[ASSIGNED TASK]
Copy out each line in the listing below where the word "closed" appears.

[DATA EXTRACT]

-*-*-

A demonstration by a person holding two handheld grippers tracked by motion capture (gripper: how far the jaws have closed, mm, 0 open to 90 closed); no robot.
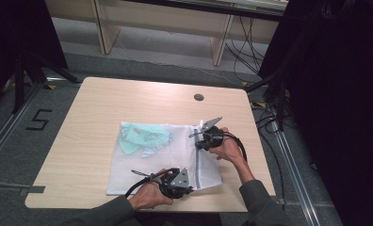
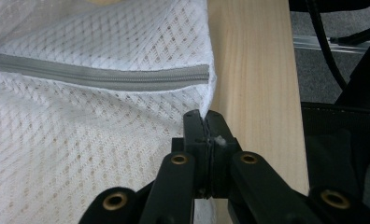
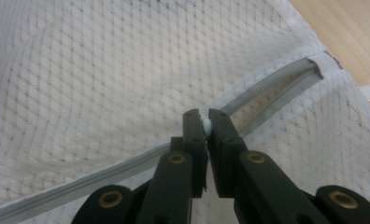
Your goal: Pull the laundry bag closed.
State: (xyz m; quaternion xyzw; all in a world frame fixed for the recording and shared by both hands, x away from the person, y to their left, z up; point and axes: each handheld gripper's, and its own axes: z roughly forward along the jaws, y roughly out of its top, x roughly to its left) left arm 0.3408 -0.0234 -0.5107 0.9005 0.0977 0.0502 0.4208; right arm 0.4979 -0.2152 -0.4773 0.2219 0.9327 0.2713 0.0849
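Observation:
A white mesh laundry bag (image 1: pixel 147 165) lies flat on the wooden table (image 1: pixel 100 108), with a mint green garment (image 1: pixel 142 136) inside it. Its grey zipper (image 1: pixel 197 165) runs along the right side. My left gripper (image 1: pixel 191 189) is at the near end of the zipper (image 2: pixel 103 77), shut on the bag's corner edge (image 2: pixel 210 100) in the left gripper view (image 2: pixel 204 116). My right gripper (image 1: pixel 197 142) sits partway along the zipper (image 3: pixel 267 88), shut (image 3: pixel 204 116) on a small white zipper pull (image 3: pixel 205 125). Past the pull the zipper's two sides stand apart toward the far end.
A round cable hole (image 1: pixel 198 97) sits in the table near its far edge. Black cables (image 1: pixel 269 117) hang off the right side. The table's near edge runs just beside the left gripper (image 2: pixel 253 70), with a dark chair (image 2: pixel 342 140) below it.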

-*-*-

[SOLUTION TO THE PROBLEM]
A demonstration by a person holding two handheld grippers tracked by motion capture (gripper: how far the jaws have closed, mm, 0 open to 90 closed); no robot.
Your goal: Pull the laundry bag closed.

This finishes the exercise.